The price of the service. From the experience of SEWA with the workers poor in the informal sector, we have learned - it is the law in the case of Oxfam - that the access to care services is for them a fundamental right. If the women do not have the possibility to take advantage of support services, at affordable prices, must assume responsibility for the care of the family; to do this they must reduce their working hours and, consequently, its income, or to entrust these responsibilities to the older children, thus compromising their education. As stated by the founder of SEWA, Ela Bhatt, "women should be paid full time even if you work part-time, because the only way you can avoid that sprofondino in abject poverty".

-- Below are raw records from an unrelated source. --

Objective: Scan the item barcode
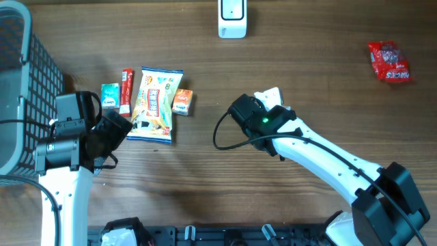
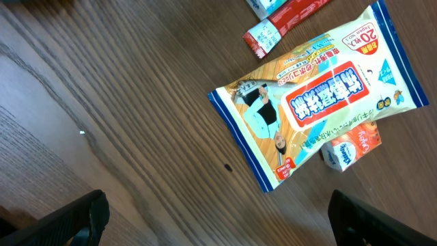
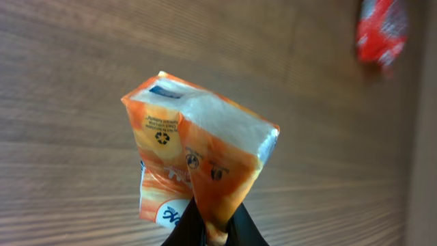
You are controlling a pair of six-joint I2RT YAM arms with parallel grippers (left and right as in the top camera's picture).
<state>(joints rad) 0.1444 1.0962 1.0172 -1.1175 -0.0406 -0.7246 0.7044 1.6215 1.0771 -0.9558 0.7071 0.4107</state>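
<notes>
- Currently the R gripper [image 3: 208,229] is pinching the orange tissue pkt [image 3: 198,160] by its lower end, jaws closed tight on it. The pkt is sticking up above the fingers at the centre of the right wrist view, crumpled, w/ a white patch showing on its top face.
- Overhead, that pkt is showing as a pale bit at the tip of the R arm, approx. centre of frame, over bare wood of the table [image 1: 205,178].
- The scanner [image 1: 232,17] is sitting at the top centre of the overhead frame, well apart from the held pkt, which is lying below it and slightly to the right.
- The L gripper [image 1: 115,130] is hovering at lower left overhead w/ jaws spread wide, gripping nothing. In the left wrist view its fingers [image 2: 82,219] are peeking in at the two bottom corners.
- The wipes pack [image 2: 321,102] is lying flat at right of centre in the left wrist view. Overhead it is just up and right of the L gripper.
- The red stick sachet [image 2: 281,24] is lying just beside the wipes pack, and the teal pack [image 1: 109,96] is sitting on the sachet's far side, nearer the left edge.
- A second orange pkt [image 2: 351,147] is touching the wipes pack's other long edge.
- The red snack bag [image 1: 389,61] is lying alone at upper right overhead, and is showing blurred at the top right of the right wrist view.
- The grey basket [image 1: 13,82] is taking up the left edge overhead.
</notes>
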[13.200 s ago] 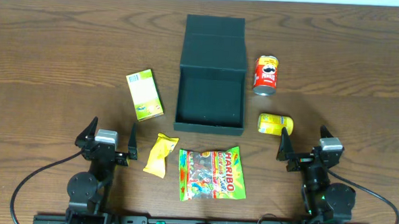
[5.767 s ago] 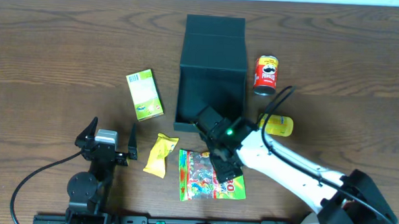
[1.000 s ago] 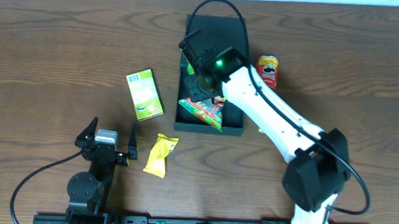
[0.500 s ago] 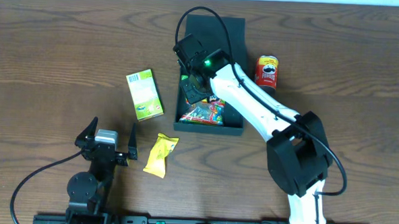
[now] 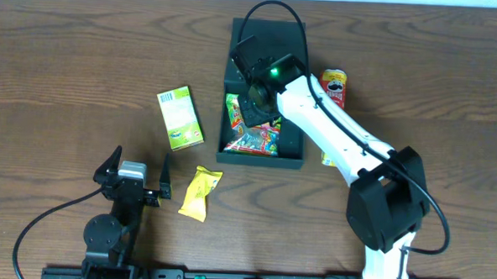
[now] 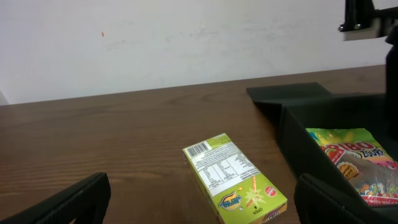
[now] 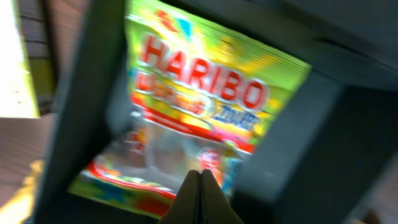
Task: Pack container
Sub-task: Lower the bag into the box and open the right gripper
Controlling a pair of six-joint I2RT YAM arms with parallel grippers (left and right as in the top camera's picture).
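Haribo bag [image 5: 250, 136] against container [image 5: 261, 161] left wall; right tool [image 7: 200, 179] clenched above it; left tool [image 5: 140, 165] released.

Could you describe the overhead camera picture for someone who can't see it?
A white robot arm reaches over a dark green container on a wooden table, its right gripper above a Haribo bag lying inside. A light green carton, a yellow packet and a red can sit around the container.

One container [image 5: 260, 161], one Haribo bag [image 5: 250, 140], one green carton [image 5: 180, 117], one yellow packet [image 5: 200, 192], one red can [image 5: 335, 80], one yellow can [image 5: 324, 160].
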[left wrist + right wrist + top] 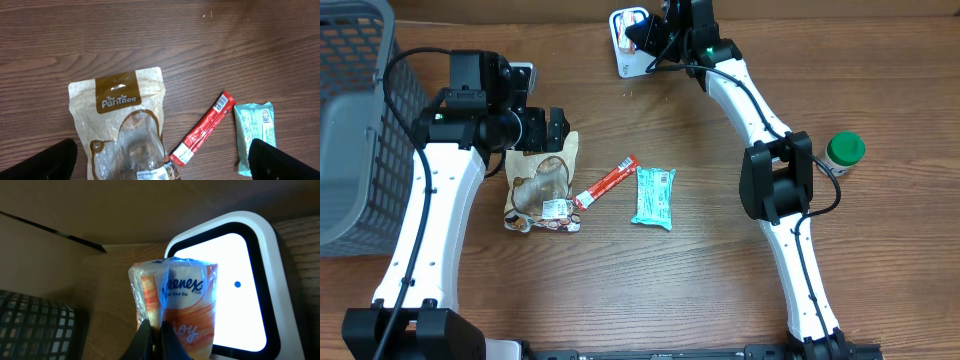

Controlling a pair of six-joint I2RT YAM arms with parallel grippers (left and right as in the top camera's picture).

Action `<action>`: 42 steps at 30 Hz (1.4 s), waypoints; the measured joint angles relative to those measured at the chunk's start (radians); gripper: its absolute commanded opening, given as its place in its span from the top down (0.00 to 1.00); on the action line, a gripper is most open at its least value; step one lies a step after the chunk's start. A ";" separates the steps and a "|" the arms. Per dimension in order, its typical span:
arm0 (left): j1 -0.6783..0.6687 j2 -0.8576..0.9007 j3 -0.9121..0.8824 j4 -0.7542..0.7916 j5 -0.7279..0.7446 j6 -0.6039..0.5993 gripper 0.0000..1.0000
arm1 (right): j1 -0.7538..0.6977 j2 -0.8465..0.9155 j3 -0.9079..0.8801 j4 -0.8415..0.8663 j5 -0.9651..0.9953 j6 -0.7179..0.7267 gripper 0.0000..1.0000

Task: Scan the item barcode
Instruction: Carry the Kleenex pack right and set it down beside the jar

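well, right pincer [155, 337] clamps the tissue pack [175, 300] before the lit scanner [245, 255] at twelve o'clock, likely so its barcode faces the glass; left pincer [162, 162] gapes over the pouch [120, 115].

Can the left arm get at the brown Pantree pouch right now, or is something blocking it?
Probably yes: the left gripper hangs open above the pouch, and nothing lies on it; the red stick pack is only by one corner.
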 measured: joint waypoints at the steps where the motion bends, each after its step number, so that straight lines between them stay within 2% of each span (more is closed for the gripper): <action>1: 0.000 0.000 0.000 0.000 0.000 0.000 0.00 | 0.000 0.000 0.000 0.000 -0.002 0.001 0.96; 9: 0.000 0.000 0.000 0.000 0.000 0.000 0.00 | -0.014 -0.004 0.000 -0.060 -0.077 0.000 0.96; 14: 0.000 0.000 0.000 0.000 0.000 0.000 0.00 | -0.035 -0.074 -0.003 -0.225 -0.084 -0.021 0.96; 21: 0.000 0.000 0.000 0.000 0.000 0.000 0.00 | -0.050 -0.345 -0.005 -0.658 -0.097 -0.161 0.96; 26: 0.000 0.000 0.000 0.000 0.000 0.000 0.00 | -0.061 -0.475 0.010 -1.048 -0.099 -0.337 0.96; 29: 0.000 0.000 0.000 0.000 0.000 0.000 0.00 | -0.076 -0.471 0.000 -1.251 0.020 -0.440 0.96; 31: 0.000 0.000 0.000 0.000 0.000 0.000 0.00 | -0.082 -0.465 -0.038 -1.322 0.138 -0.466 0.96; 34: 0.000 0.000 0.000 0.000 0.000 0.000 0.00 | -0.084 -0.457 -0.135 -1.333 0.323 -0.491 0.96; 37: 0.000 0.000 0.000 0.000 0.000 0.000 0.00 | -0.089 -0.454 -0.240 -1.305 0.424 -0.502 0.96; 41: 0.000 0.000 0.000 0.000 0.000 0.000 0.00 | -0.099 -0.452 -0.419 -1.186 0.561 -0.497 0.96; 42: 0.000 0.000 0.000 0.000 0.000 0.000 0.01 | -0.104 -0.450 -0.461 -1.138 0.599 -0.482 0.93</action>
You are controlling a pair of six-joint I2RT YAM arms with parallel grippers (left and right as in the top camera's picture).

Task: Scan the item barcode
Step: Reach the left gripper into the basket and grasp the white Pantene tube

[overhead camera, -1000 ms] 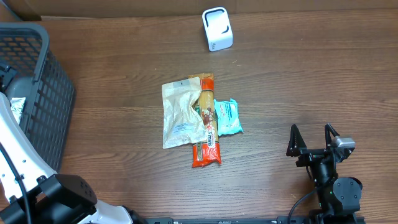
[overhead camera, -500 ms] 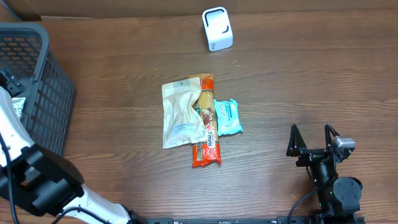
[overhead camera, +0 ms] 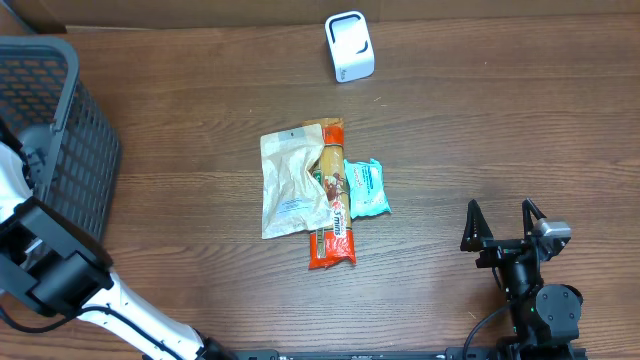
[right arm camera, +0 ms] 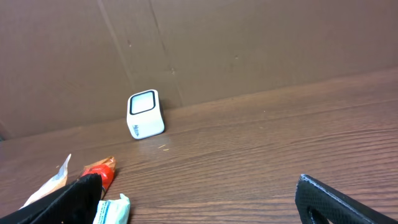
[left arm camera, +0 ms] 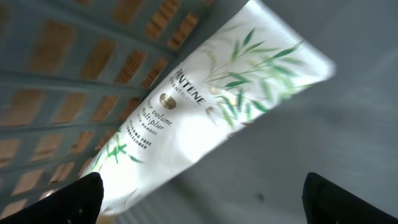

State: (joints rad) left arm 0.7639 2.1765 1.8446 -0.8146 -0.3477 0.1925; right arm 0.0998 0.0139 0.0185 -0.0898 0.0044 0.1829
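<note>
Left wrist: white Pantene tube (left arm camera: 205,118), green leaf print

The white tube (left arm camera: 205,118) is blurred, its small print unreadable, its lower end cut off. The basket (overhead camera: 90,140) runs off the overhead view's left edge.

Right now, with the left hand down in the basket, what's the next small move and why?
Probably ease the left hand down onto the white tube and close. Its fingers are spread with nothing between them, the tube lies on the basket floor just ahead, and the scanner stands across the table.
</note>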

The goal: a society from economic growth, not a violent one. The support services, therefore, emphasizes the document circulated by Oxfam - should not replace the care of the family, especially in the informal sector because the informal sector is often works in the family, a work that accompanies the activity of care: two aspects of life, especially of women, that can not be clearly separated: it is necessary to strengthen this delicate balance. Never before had the opportunity to appreciate and enhance the work of millions of workers welfare in the traditional economy, both formal and informal. The report of Oxfam "Time to Care" show the nature and scope of this opportunity, and if will be grasped you will be close to what SEWA calls "the construction of an economy of nutrition", that is, a society based on economic growth is non-violent.